:: Work to complete ::
The listing below must be copied exactly and in full.
# # # # #
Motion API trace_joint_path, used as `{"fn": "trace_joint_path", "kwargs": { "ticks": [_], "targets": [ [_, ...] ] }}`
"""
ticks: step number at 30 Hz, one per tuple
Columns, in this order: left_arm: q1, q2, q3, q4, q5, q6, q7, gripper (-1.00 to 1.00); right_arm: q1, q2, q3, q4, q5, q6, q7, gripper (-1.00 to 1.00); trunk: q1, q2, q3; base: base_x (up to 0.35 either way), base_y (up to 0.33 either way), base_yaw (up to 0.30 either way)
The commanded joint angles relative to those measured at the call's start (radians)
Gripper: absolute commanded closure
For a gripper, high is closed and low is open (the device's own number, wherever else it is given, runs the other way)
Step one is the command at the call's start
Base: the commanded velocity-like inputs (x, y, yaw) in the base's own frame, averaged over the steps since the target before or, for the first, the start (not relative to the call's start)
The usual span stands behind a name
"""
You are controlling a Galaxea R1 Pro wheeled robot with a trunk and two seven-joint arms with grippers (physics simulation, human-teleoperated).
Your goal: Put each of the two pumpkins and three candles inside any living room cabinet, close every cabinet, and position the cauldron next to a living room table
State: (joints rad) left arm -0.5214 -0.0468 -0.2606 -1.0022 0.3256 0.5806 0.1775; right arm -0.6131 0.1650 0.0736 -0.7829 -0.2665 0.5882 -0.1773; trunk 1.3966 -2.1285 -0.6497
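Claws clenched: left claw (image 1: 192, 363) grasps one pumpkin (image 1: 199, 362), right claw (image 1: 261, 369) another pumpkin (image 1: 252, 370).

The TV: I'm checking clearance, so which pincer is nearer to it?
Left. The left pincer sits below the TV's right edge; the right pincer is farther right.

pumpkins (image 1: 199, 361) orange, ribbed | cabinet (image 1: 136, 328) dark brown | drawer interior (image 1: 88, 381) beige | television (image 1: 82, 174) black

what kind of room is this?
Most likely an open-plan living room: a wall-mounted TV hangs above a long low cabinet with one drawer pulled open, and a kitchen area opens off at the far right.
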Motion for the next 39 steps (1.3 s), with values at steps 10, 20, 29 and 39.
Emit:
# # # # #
:: Written response ::
Motion API trace_joint_path, used as `{"fn": "trace_joint_path", "kwargs": { "ticks": [_], "targets": [ [_, ...] ] }}`
"""
ticks: step number at 30 Hz, one per tuple
Columns, in this order: left_arm: q1, q2, q3, q4, q5, q6, q7, gripper (-1.00 to 1.00); right_arm: q1, q2, q3, q4, q5, q6, q7, gripper (-1.00 to 1.00); trunk: q1, q2, q3; base: base_x (up to 0.35 either way), base_y (up to 0.33 either way), base_yaw (up to 0.30 either way)
The commanded joint angles relative to those measured at the call's start (radians)
Gripper: absolute commanded closure
For a gripper, high is closed and low is open (the device's own number, wherever else it is given, runs the other way)
Step one is the command at the call's start
Base: the commanded velocity-like inputs (x, y, yaw) in the base's own frame, averaged over the steps since the target before or, for the first, the start (not relative to the call's start)
The usual span stands behind a name
"""
You are controlling a Galaxea R1 Pro wheeled robot with a trunk and two seven-joint arms with grippers (physics simulation, human-teleoperated).
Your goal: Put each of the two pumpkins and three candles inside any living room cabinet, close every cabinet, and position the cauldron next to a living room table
State: (joints rad) left arm -0.5214 -0.0468 -0.2606 -1.0022 0.3256 0.5806 0.1775; right arm -0.6131 0.1650 0.0736 -0.7829 -0.2665 0.5882 -0.1773; trunk 1.3966 -2.1285 -0.6497
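Claws clenched: left claw (image 1: 192, 363) grasps one pumpkin (image 1: 199, 362), right claw (image 1: 261, 369) another pumpkin (image 1: 252, 370).

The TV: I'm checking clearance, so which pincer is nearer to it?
Left. The left pincer sits below the TV's right edge; the right pincer is farther right.

pumpkins (image 1: 199, 361) orange, ribbed | cabinet (image 1: 136, 328) dark brown | drawer interior (image 1: 88, 381) beige | television (image 1: 82, 174) black

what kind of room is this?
Most likely an open-plan living room: a wall-mounted TV hangs above a long low cabinet with one drawer pulled open, and a kitchen area opens off at the far right.
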Motion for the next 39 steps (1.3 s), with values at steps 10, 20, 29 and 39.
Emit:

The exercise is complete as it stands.